A ello se suma una compleja situación para pequeños agricultores y productores, quienes enfrentan el riesgo de perder cultivos de primavera y verano debido a la imposibilidad de conducir agua hacia sus predios.
La Junta de Vigilancia advirtió que existen sectores donde los parrones fueron derribados por la nieve, invernaderos colapsaron por el viento y numerosas hortalizas podrían perderse por falta de riego. Esta situación también amenaza cientos de puestos de trabajo vinculados a la actividad agrícola de la provincia.

CANALES DESTRUIDOS Y LOCALIDADES SIN AGUA

Entre las principales preocupaciones se encuentra la interrupción del suministro de agua hacia diversas comunidades. Sectores como Buena Esperanza, Longomilla y Maitencillo permanecieron durante semanas con serias dificultades para acceder al recurso debido a los daños sufridos por la infraestructura de conducción.
Asimismo, la Junta de Vigilancia informó que comunidades de regantes no cuentan con los recursos suficientes para enfrentar por sí solas una reconstrucción de esta magnitud, por lo que solicitaron acelerar el apoyo estatal para restablecer el servicio lo antes posible. Más allá de la emergencia inmediata, la organización considera que el desastre debe transformarse en un punto de inflexión para el desarrollo del valle.
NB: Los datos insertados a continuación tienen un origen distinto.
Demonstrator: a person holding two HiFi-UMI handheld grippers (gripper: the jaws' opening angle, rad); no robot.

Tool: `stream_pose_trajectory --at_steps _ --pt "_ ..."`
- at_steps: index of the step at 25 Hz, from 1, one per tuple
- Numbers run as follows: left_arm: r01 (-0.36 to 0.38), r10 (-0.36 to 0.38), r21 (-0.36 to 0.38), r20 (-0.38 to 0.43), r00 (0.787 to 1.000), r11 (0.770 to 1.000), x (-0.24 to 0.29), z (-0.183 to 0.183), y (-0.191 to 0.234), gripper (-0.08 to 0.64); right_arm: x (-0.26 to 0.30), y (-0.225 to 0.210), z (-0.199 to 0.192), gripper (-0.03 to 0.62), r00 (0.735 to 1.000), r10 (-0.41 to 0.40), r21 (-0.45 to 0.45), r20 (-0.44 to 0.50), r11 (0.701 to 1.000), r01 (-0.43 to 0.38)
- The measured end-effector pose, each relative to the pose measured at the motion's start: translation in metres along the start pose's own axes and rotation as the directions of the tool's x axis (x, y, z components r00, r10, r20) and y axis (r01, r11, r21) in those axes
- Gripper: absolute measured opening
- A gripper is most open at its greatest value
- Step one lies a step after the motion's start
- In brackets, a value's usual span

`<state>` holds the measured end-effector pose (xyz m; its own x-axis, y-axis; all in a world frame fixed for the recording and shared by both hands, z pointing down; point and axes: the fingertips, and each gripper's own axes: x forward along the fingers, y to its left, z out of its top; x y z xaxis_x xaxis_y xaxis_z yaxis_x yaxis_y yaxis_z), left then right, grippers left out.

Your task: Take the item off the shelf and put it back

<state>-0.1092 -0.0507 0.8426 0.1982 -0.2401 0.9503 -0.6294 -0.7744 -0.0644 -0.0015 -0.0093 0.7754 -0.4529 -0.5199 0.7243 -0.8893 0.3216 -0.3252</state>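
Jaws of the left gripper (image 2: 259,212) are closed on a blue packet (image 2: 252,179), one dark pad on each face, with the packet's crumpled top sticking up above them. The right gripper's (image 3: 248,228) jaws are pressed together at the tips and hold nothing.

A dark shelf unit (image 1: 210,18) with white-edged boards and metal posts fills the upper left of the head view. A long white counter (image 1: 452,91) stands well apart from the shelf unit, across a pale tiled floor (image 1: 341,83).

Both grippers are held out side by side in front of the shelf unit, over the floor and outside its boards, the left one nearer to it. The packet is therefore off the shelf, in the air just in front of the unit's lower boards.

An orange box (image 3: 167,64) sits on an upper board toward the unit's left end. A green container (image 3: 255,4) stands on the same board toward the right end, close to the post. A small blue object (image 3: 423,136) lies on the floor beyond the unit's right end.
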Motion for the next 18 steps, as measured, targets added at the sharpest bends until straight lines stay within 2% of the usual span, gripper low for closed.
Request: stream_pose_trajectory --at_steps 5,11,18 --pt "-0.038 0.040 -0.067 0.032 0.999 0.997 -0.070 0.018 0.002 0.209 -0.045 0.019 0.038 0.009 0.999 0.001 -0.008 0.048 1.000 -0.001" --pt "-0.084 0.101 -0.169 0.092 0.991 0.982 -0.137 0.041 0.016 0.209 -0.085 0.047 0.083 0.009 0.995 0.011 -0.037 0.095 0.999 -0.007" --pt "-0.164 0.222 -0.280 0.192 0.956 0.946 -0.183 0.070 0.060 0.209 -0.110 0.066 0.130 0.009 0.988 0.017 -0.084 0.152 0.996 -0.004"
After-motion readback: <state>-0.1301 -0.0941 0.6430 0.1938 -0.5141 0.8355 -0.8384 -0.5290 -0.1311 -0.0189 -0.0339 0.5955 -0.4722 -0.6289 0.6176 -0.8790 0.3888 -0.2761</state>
Entre las propuestas planteadas se encuentra la construcción de infraestructura hidráulica más resiliente, el desarrollo de canales matrices, la modernización de bocatomas y una planificación territorial que incorpore los efectos del cambio climático y eventos extremos que, según advierten, «llegaron para quedarse».
También hicieron un llamado a fortalecer las labores de prevención, especialmente la limpieza y mantención de cauces y riberas, señalando que la acumulación de vegetación y residuos contribuyó al desborde del río en distintos sectores de la provincia, agravando los daños registrados durante el temporal.
Desde la Junta de Vigilancia del Río Huasco concluyeron que la recuperación del valle requerirá un esfuerzo conjunto entre el Estado, los municipios, el Gobierno Regional, las organizaciones de regantes y el mundo privado, con el objetivo de reconstruir una infraestructura capaz de responder a los desafíos climáticos del futuro y garantizar la seguridad hídrica de la Provincia del Huasco.